Information provided START

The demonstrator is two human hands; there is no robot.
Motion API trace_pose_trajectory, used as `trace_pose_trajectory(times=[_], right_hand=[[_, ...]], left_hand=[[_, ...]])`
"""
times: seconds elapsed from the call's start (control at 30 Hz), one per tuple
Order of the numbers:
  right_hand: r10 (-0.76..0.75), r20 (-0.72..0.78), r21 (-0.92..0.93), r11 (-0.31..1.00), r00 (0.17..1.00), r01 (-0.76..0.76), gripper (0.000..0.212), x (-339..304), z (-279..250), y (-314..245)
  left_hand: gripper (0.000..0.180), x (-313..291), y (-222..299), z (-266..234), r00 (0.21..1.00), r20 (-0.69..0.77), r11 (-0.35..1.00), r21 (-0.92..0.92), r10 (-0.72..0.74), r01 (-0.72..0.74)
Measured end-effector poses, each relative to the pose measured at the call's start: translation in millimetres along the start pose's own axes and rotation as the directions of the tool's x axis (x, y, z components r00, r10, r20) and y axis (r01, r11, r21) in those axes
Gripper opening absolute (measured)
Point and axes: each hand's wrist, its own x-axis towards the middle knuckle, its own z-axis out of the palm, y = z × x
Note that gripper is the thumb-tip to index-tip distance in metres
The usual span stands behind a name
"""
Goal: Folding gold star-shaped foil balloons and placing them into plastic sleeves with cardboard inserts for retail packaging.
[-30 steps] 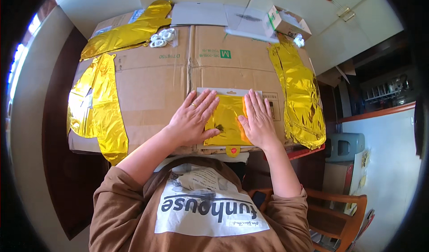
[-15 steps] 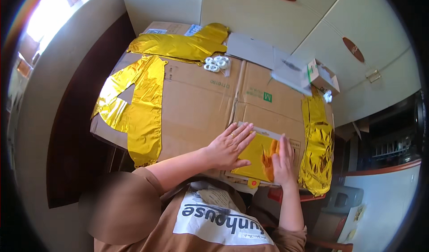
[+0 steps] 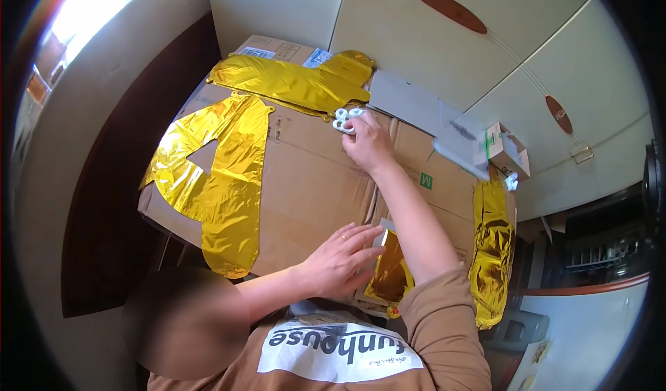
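Note:
My right hand [image 3: 369, 141] reaches far across the cardboard, its fingers closed on a cluster of small white ring-shaped rolls [image 3: 340, 123]. Those fingers hide part of the cluster. Near the front edge, my left hand [image 3: 340, 258] is open, fingers stretched out and holding nothing. Just right of it lies a flat packet [image 3: 390, 270] with a shiny gold face, partly covered by my right arm. A gold foil balloon shaped like an A [image 3: 232, 183] lies flat at the left. Behind it, another flat gold foil balloon [image 3: 291, 79] lies along the far edge.
Everything lies on a large brown cardboard box [image 3: 316, 183]. A third gold foil balloon [image 3: 492, 252] hangs over its right edge. White sheets [image 3: 406, 100] and a small open carton [image 3: 504, 148] stand at the back right, before pale cabinet doors [image 3: 409, 51].
My right hand has left the gold packet and moved far forward to the white rolls. My left hand has come off the packet and drawn back left. The view has shifted slightly.

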Motion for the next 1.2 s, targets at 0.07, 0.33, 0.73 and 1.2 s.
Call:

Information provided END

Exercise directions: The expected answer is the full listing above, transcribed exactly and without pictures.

Response below:
The demonstrator is two human hands; there is no robot.
Motion API trace_pose_trajectory, used as `trace_pose_trajectory(times=[_], right_hand=[[_, ...]], left_hand=[[_, ...]])`
"""
times: seconds elapsed from the call's start (control at 30 Hz), one per tuple
Order of the numbers:
  right_hand: r10 (-0.76..0.75), r20 (-0.72..0.78), r21 (-0.92..0.93), r11 (-0.31..1.00), r00 (0.17..1.00), r01 (-0.76..0.76), gripper (0.000..0.212), x (-339..304), z (-279..250), y (-314..245)
  left_hand: gripper (0.000..0.180), x (-313..291), y (-222..299), z (-266..234), r00 (0.21..1.00), r20 (-0.69..0.77), r11 (-0.35..1.00), r21 (-0.92..0.92), r10 (-0.72..0.74), r01 (-0.72..0.74)
Measured end-effector poses, each relative to the pose measured at the call's start: translation in millimetres along the start pose's own axes and rotation as the directions of the tool's x axis (x, y, z components r00, r10, r20) and y axis (r01, r11, r21) in those axes
Gripper opening absolute (measured)
Point and axes: each hand's wrist, its own x-axis towards the middle knuckle, its own z-axis out of the palm, y = z × x
Note that gripper is the thumb-tip to index-tip distance in metres
The usual span stands behind a name
"""
Goal: Folding gold star-shaped foil balloons and placing them into plastic sleeves with cardboard inserts for retail packaging.
[-30 steps] 
[-15 steps] 
[+0 steps] 
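Note:
My right hand [image 3: 369, 141] reaches far across the cardboard, its fingers closed on a cluster of small white ring-shaped rolls [image 3: 340, 123]. Those fingers hide part of the cluster. Near the front edge, my left hand [image 3: 340, 258] is open, fingers stretched out and holding nothing. Just right of it lies a flat packet [image 3: 390, 270] with a shiny gold face, partly covered by my right arm. A gold foil balloon shaped like an A [image 3: 232, 183] lies flat at the left. Behind it, another flat gold foil balloon [image 3: 291, 79] lies along the far edge.
Everything lies on a large brown cardboard box [image 3: 316, 183]. A third gold foil balloon [image 3: 492, 252] hangs over its right edge. White sheets [image 3: 406, 100] and a small open carton [image 3: 504, 148] stand at the back right, before pale cabinet doors [image 3: 409, 51].
My right hand has left the gold packet and moved far forward to the white rolls. My left hand has come off the packet and drawn back left. The view has shifted slightly.
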
Motion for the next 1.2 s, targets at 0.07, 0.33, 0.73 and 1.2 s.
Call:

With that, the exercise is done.